2) Number of shots = x (2< = x <=4) means that the x-th shot hits and the first x-1 shot also hits 1 time.

So when x<5 the probability is 2 3 * x-1) *2 3 * 1 3) x-2).

x=5, because the shooting must stop, so whether it hits or not is the same.

The probability is the sum of the probabilities of 1 minus the number of shots = 2,3,4.

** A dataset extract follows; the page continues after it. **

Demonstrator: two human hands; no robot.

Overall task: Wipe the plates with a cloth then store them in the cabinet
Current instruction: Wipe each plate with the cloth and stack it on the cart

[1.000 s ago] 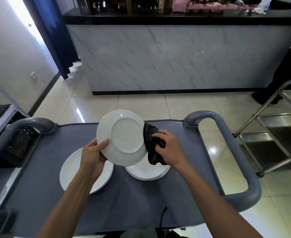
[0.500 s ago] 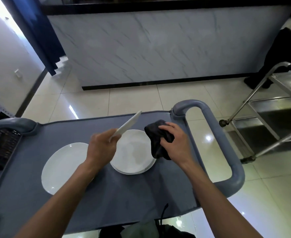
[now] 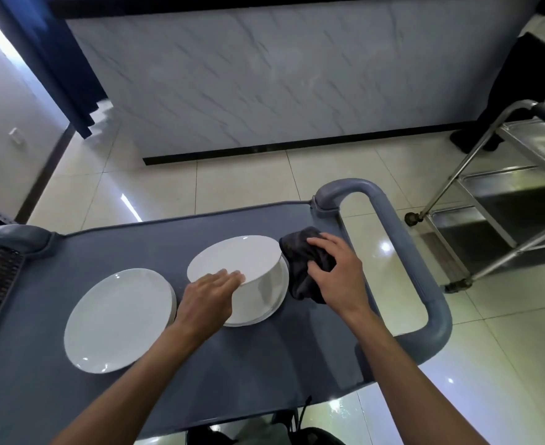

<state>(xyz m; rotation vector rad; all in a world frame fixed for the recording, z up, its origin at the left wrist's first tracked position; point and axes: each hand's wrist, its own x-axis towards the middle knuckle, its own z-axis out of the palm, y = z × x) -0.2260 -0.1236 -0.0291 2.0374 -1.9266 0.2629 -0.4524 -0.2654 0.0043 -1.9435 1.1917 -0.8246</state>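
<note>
My left hand [image 3: 210, 292] pinches the near edge of a white plate [image 3: 232, 258] and holds it tilted just above a stack of white plates [image 3: 261, 303] in the middle of the grey cart [image 3: 248, 364]. My right hand [image 3: 337, 274] grips a crumpled black cloth [image 3: 298, 255] that lies on the cart right of that stack. A second stack of white plates [image 3: 120, 319] sits on the cart to the left.
The cart's thick grey handle [image 3: 425, 277] loops past my right hand. A steel trolley [image 3: 502, 194] stands on the tiled floor at right, with a person's dark legs [image 3: 505, 75] behind it. A marble-faced counter [image 3: 264, 75] runs across ahead.
My left hand has turned the plate from upright to nearly flat and lowered it over the middle stack. My right hand has taken the cloth off the plate and down onto the cart.
</note>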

（1）f'(x)=1 lnx Because when x=1 lnx=0 and lnx monotonically increases, so when x is greater than 1 it is an increasing function, and because the denominator is not 0, so f(x) monotonically increases in the interval (0, $2), because the distance to p is constant, so c is an ellipse, and because the intersection is on the y-axis c = root number 3, a=2, b 2=a 2-b 2=1, the ellipse c = (y 2) 4 (x 2) = 1

Question 1 is a direct derivation, and Question 2 is an ellipse at a glance.

The low radius of the cylinder is 5 for the busbar and the shortest is half a cylinder (I don't know?). ) is as short as [52+(.]

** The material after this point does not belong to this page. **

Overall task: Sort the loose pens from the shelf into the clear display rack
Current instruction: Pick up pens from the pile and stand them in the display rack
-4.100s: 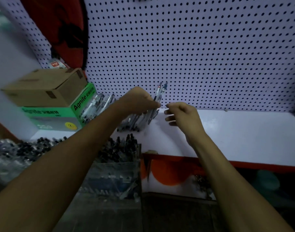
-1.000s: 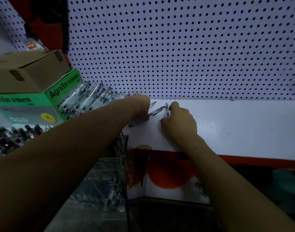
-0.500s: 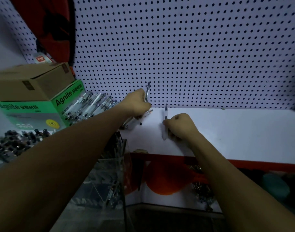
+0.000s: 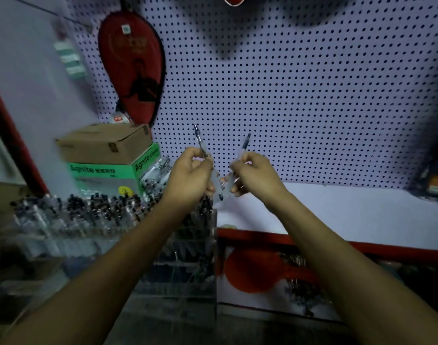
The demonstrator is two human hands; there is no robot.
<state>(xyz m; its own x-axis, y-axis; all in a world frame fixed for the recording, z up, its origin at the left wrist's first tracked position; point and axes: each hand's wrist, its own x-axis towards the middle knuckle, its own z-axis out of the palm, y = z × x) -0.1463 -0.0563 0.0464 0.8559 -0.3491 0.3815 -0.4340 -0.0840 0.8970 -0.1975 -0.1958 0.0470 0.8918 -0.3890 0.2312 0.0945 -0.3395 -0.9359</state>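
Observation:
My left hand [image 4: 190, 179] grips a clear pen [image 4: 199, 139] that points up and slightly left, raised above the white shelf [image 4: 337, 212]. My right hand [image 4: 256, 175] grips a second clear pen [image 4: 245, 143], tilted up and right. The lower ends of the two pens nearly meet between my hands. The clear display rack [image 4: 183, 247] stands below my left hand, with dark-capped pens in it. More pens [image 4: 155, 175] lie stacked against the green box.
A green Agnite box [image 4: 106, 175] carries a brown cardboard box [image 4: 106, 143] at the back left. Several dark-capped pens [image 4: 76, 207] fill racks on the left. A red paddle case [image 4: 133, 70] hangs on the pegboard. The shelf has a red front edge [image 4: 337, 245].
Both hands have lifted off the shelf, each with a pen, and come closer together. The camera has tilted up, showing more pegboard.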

The straight line between two points is the shortest. Place the sides of the cylinder, getting.

l=√[5²+（5π／2）²]

Put the side, easy to know, for ((approx. equal to.)

Solution 1, log2(a x-1)>1

then a x>3=a [log2(a 3)].

When 01, x>log2(a3).

2. I don't understand the meaning of the question and can't answer.

3、（1）f(2)+f(-2)=0

2) f(x) is an odd function defined on r, then let x<=0 and -x>=0

f(-x)=a^(-x)-1=-f(x)

So, when x<=0, f(x)=1-a(-x), and when x>=0, f(x)=a x-1

3) When x-1<=0, i.e., x<=1, -11, 1-x1-loga(2) can be obtained

4. According to the meaning of the topic, it can be obtained: (4m 2+1 m 2+1) x 2-2x+5>=0

For x belongs to [2 3, positive infinity], the above inequalities hold.

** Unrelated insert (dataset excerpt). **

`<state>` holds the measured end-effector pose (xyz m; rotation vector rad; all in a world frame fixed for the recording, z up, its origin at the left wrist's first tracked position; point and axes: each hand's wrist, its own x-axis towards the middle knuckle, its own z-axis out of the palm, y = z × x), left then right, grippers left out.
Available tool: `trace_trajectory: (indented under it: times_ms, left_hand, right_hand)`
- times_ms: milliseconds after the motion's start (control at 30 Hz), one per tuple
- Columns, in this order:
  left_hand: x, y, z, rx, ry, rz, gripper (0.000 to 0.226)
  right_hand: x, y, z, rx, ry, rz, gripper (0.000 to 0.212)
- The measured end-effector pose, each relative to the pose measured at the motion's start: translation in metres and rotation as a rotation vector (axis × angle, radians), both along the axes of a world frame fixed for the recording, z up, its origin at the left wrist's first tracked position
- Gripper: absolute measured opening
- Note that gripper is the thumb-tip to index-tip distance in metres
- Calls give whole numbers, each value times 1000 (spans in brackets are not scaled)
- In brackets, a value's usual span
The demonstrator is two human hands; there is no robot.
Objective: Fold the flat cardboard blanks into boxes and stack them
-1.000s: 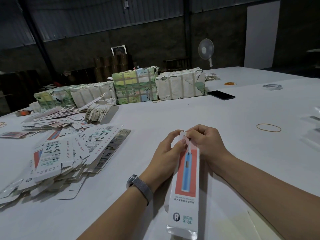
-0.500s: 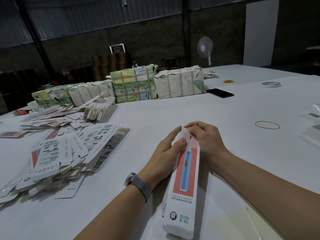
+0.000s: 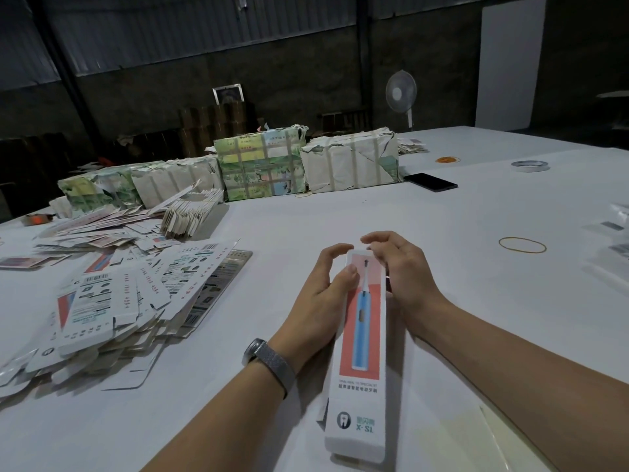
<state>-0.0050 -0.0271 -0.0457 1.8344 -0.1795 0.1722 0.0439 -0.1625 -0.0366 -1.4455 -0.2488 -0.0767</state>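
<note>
From the head camera, a long white toothbrush box (image 3: 361,338) lies lengthwise on the white counter (image 3: 476,267), its far end between the two hands and its near end close to the bottom of the view. Its top face shows a blue toothbrush on a red panel.

The left hand (image 3: 321,298) flanks the box's left side; its thumb rests on the top face near the far end, and its fingers (image 3: 335,250) curl round toward the end of the box, so this hand holds the box. A grey mesh wristband (image 3: 270,362) sits on that wrist.

The right hand (image 3: 403,270) is on the right side of the box, its fingers bent over the far end with the fingertips touching the top face by the toothbrush head; it grips the box there.

To the left, well apart from the hands, a loose pile of flat blanks (image 3: 112,301) spreads over the counter, printed sides up. Behind it a leaning bundle of blanks (image 3: 190,212) stands on edge.

Further back, wrapped paper bales (image 3: 262,165) line the counter. To their right lie a black phone (image 3: 430,182), a tape roll (image 3: 529,165) and an orange rubber band (image 3: 447,160). A yellow rubber band (image 3: 522,245) lies on the counter right of the hands. A standing fan (image 3: 401,92) is at the far wall.
</note>
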Motion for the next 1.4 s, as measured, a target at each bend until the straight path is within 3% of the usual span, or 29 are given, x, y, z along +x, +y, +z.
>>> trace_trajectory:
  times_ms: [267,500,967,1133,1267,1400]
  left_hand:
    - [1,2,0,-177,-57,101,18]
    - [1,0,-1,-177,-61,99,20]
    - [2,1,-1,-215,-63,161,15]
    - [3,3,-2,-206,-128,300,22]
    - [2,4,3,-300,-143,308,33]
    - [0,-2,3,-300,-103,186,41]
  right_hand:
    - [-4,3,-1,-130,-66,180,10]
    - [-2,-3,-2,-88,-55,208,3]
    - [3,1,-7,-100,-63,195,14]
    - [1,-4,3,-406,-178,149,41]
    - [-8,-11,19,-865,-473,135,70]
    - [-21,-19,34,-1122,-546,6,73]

then the axis of symmetry x=1 (4m 2+1 m 2+1)<=2 3, and (4m 2+1 m 2+1)*4 9-2*2 3+5>=0

Joint solution: the range of m is OK.

i.e. (x-a) (x-1) < 0

The zero points are a and 1

If a<1

then A11 is a minimum of 2

So the maximum is x=7

Then 7

x²-（a+1）x+a＜0

x-a)(x-1)<0

If a<1, the solution is: a1, and the solution is: 11

The solution is: 1 The sum of the integer solutions is 27, and the result is 7 respectively

(x-a)(x-1)<0

a>1

Let the largest integer solution be t

Then there is (2+t)(t-1) 2=27 (the formula for summing the difference series) to get t=7

x t7 again

x - (a+1)x+a=(x-a)(x-1)<0, because the sum of all integer solutions is 27, so a>1 and the solution set is 1

This question does not need a master to answer, it is discussed in two categories, and the number and form are combined:

1) When a>1, the function y=|a^x-1|(a 0, and a≠1), from negative infinity to 0, and y from 1 to 0; from 0 to positive infinity, y from 0 to positive infinity;

To have two common points with the line y=2a, it can only be 0 (note that the line y=2a is a line parallel to the x-axis, which is different from y=2x) (2) when 0

a belongs to (0, 1, 2).

The image of the function y=a x-1 is made first. Then add the absolute value, turn the part below the x-axis up, there are two intersection points, at a glance.

Divide a 1 and a = 1 and a 1 respectively as images Pay attention to the absolute value.